Envy and jealousy are generally unpleasant emotions that we often use to describe that feeling of ‘wanting something another person has’. Psychologists, however, use the two terms differently. Envy is an emotion we feel when we desire what another person has – it can be something tangible, like material possessions, wealth, status, as well as skills and qualities. Jealousy, conversely, is an emotion felt when we find that a valued relationship is being threatened by another. Think about the time you were a student. Say you are an academically bright student. You get good grades, are respected by your friends, and recognized by your teachers. You are also fabulously good-looking, and have the prettiest girl (or best looking guy) as your boy/girlfriend. However, a transfer student comes along, and, in addition to being academically gifted, (more so that you, unfortunately), is him/herself a drop-dead gorgeous and exotic (also more so than you – ouch). Your new rival draws the attention of your friends, as well as the teachers in your school. You realize as of late that the transfer student has also been flirting with your partner. Your partner, in turn, appears to enjoy your rival’s advances and company. This short vignette – typical of most high school dramas, has elements of both envy and jealousy in them. You would likely feel envy towards your rival’s looks and scholarly smarts, but, that emotion you feel when you see your rival flirt with your partner? That’s jealousy. Jealousy is felt when we perceive a threat to the relationships we value .
Psychologists categorize both envy and jealousy as self-conscious emotions.

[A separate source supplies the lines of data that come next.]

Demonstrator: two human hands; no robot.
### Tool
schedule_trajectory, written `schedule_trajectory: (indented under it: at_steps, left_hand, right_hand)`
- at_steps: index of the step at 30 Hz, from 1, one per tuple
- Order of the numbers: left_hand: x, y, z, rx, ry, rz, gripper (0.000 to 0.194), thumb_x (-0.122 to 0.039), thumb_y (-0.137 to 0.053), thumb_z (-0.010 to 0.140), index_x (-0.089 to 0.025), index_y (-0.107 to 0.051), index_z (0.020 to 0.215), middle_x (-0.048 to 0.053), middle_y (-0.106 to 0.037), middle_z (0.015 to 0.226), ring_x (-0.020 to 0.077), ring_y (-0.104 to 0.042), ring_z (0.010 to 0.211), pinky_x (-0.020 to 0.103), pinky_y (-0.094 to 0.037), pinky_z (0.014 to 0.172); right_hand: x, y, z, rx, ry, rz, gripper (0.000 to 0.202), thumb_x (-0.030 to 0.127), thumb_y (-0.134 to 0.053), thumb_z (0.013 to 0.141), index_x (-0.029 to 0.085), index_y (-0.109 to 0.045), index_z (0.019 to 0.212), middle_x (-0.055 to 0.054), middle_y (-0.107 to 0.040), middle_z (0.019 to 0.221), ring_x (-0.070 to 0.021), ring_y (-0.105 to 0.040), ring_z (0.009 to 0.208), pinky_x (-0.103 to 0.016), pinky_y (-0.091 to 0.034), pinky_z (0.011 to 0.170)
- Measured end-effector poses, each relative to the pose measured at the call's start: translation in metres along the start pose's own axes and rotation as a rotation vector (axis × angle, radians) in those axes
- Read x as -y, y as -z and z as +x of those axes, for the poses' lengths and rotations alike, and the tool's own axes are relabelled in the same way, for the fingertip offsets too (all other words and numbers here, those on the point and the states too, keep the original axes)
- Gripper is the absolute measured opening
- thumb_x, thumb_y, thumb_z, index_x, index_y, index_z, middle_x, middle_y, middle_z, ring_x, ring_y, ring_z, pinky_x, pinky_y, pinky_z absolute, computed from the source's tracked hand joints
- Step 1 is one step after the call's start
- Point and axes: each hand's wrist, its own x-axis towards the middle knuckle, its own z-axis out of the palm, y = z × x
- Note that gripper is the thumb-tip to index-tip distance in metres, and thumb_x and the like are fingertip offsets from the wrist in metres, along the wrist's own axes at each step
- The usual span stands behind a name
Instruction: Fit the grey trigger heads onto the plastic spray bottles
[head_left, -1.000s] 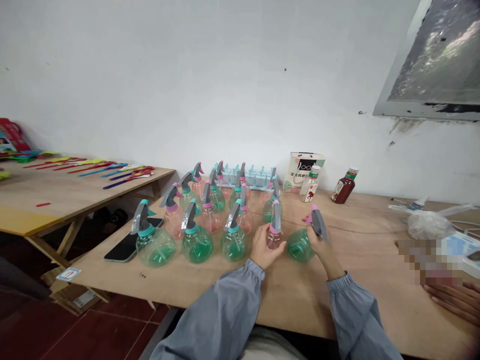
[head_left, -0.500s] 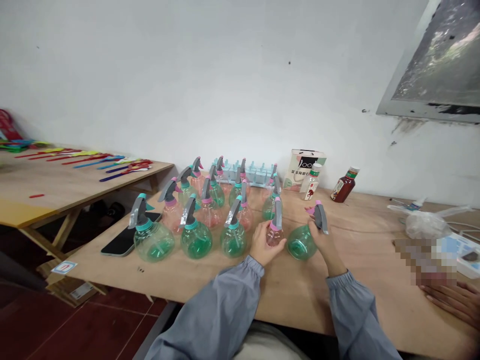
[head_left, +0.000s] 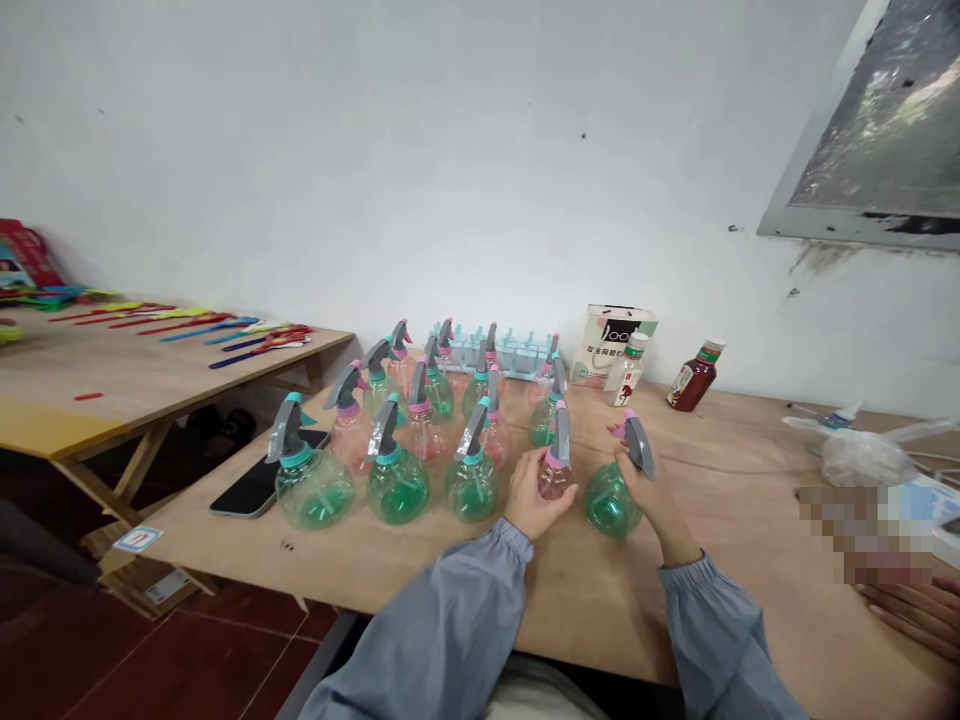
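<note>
My left hand point(head_left: 536, 498) is wrapped around the body of a small pink spray bottle point(head_left: 555, 480) with a grey head and pink collar, standing on the table. At the neck of a green spray bottle point(head_left: 609, 500), my right hand point(head_left: 646, 482) closes around the part just below its grey head with a pink trigger point(head_left: 637, 445). My fingers hide the neck of that green bottle. To the left stand rows of several green and pink spray bottles; the closest are a green one point(head_left: 471, 488), another green one point(head_left: 397, 485) and a pale green one point(head_left: 313, 490).
A black phone point(head_left: 251, 487) lies at the table's left. Behind the bottles are a light blue rack point(head_left: 517, 358), a paper box point(head_left: 592, 345), a clear bottle point(head_left: 628, 375) and a brown bottle point(head_left: 691, 380). Another person's hand point(head_left: 911, 610) rests at the right, near a plastic bag point(head_left: 862, 455).
The green bottle under my right hand has shifted slightly to the right and stands more upright. My left hand stays on the pink bottle. The view has shifted a little.
</note>
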Motion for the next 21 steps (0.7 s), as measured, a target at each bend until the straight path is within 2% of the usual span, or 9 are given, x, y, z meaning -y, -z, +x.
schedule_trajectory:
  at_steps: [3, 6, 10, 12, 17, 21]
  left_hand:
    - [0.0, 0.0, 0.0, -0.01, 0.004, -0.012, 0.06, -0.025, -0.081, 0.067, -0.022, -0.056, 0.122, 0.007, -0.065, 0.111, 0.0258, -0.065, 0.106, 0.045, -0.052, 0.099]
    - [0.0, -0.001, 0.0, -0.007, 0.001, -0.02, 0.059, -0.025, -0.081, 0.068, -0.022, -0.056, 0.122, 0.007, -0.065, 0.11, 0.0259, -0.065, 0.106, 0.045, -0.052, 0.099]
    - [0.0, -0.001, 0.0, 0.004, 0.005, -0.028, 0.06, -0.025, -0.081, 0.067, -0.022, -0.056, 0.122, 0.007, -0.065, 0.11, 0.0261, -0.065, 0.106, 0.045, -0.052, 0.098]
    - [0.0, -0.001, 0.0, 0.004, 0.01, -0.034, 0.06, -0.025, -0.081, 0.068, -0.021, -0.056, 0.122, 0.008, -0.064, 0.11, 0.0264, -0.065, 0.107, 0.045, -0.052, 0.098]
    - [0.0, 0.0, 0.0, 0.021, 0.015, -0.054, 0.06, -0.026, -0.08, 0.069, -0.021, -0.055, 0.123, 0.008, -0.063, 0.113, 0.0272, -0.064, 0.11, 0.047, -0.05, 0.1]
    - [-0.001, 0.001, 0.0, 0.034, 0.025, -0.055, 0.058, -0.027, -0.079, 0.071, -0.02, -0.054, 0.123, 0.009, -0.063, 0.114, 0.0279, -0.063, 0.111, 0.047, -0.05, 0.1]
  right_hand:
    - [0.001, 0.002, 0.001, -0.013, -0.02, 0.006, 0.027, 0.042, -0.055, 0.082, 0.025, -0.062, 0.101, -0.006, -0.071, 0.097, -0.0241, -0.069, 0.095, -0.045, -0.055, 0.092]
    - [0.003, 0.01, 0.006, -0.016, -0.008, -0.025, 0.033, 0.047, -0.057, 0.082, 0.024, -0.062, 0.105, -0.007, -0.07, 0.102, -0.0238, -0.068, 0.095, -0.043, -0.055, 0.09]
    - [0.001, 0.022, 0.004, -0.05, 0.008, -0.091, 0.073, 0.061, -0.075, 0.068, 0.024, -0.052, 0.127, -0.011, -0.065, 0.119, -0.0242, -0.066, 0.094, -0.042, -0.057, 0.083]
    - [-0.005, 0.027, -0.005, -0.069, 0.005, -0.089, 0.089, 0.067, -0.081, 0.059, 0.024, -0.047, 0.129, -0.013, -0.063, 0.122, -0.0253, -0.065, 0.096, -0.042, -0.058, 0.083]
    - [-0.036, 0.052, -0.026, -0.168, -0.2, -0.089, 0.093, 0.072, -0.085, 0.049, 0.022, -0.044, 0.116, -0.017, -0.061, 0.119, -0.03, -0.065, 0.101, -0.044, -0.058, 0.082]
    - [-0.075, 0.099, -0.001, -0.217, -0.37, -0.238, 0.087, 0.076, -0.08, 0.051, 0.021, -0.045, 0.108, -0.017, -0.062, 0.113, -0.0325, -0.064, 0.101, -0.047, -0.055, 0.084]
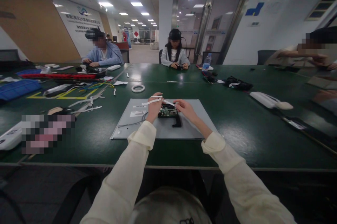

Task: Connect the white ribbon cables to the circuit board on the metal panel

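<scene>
A flat grey panel (195,125) lies on the table before me, with a green circuit board (168,112) in a black bracket (177,123) on it. My left hand (154,107) is closed at the board's left edge. A narrow white strip (151,101) lies across its fingers and sticks out to the left. The fingers of my right hand (186,109) are pinched above the board's right side, at the end of a white strip (168,102) that slants between both hands. My fingertips are partly hidden. Grey cables (133,123) run across the panel's left part.
A white tape roll (138,88) lies beyond the panel. To the left are loose white strips (91,103), a blue tray (19,89) and a red power strip (58,76). A white device (267,100) lies right. A water bottle (207,61) stands farther off. Several people sit around the table.
</scene>
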A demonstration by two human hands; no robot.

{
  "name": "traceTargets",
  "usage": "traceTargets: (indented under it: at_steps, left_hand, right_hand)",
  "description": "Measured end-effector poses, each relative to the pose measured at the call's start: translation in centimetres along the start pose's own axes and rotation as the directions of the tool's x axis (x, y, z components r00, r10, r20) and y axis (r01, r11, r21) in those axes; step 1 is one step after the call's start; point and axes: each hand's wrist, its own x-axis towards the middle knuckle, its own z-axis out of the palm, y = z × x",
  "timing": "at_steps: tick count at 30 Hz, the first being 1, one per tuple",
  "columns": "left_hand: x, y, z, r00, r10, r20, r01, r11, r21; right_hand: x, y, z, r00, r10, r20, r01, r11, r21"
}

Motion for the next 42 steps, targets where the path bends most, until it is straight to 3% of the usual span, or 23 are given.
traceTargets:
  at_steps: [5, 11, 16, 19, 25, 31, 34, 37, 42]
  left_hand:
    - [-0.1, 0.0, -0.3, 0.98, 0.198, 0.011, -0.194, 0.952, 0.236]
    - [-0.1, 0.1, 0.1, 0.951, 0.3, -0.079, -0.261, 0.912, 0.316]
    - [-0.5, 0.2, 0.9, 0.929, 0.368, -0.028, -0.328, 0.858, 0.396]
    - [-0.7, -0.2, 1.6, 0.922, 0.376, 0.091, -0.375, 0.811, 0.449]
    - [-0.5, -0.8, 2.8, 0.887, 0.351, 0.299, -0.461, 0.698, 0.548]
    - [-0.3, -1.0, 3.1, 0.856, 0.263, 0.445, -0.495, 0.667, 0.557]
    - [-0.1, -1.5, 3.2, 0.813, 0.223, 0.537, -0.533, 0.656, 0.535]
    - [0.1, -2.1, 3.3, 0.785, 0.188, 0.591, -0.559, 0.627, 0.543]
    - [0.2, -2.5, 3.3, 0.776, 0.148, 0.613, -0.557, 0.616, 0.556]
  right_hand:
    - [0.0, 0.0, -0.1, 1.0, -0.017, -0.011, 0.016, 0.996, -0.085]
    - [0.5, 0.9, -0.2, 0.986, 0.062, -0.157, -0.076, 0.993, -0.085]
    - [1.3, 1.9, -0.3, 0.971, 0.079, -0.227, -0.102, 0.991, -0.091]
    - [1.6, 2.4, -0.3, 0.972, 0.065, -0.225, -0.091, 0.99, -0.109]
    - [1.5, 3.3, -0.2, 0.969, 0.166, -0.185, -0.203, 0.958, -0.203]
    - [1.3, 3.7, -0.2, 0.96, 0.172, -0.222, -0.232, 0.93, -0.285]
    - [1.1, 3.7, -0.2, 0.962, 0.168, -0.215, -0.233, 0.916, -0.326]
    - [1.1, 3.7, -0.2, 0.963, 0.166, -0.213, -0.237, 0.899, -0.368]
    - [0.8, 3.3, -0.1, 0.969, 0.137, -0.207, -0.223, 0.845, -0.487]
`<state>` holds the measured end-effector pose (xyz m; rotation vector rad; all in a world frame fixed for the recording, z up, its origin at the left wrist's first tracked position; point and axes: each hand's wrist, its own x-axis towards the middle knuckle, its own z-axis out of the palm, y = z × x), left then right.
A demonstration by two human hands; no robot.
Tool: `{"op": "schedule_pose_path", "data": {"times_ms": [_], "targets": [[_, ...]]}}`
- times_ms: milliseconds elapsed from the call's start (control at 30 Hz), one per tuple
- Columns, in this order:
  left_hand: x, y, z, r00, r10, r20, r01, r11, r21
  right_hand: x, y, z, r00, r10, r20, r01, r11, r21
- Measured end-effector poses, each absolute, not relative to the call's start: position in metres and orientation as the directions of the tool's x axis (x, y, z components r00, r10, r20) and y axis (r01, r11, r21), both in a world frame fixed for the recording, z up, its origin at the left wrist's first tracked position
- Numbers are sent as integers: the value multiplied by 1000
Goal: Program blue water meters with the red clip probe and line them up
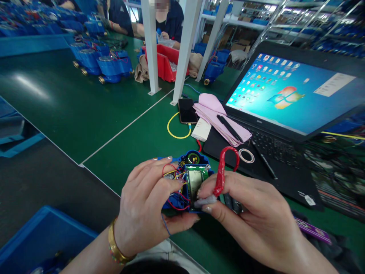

Envy, in particular, is felt when you recognize deficiencies and limits, relative to someone else, in an area that is personally important to you. With the above example, if it matters that you are seen as someone smart and good looking, having a rival challenge you on those areas is likely to rouse envy. Not all envy, however, is destructive. Some research has indicated that there may even be good forms of envy. Dutch psychologists, for example, found that when people experience ‘benign’ envy, they are likely to see their rivals as examples that they can emulate to better themselves. It’s not quite that you see your rivals as role models, but benign envy does elicit some sense of admiration, motivating us to do better ourselves and in at least one study, has been shown to be a better motivator than admiration in encouraging self-improvement . The envy we most often think of as being negative is malicious envy – the kind that triggers resentment and may even motivate hostile actions towards our rivals . This is the form of envy that elicits aggressive, hostile actions intended to put the other person down.
What about jealousy? Psychologists suggest that jealousy is an emotion that helps enhance our vigilance towards relationships that matter to us. Imagine what it would be like if we never felt jealousy – we would lose valued, important relationships to rivals. The negative side of jealousy – morbid, or excessive jealousy, is linked with abuse, violent behaviours and even homicide . Some degree of jealousy, however, brings to our attention the need to strengthen a valued relationship. The behaviours that jealousy triggers can actually enhance relationships. Deliberately inducing jealousy in your partner, for example, may actually lead to an overall improvement in the relationship. If your partner takes the hint, he/she might actually work harder in strengthening the relationship . The researchers suggest that sometimes ‘tickling the monster’ that is jealousy may be helpful in improving relations between partners. The next time you experience either of these emotions consider how you can actually make them work for your benefit. Listen to your self-conscious emotions – they are telling you how you might better improve your situation, or your relationships.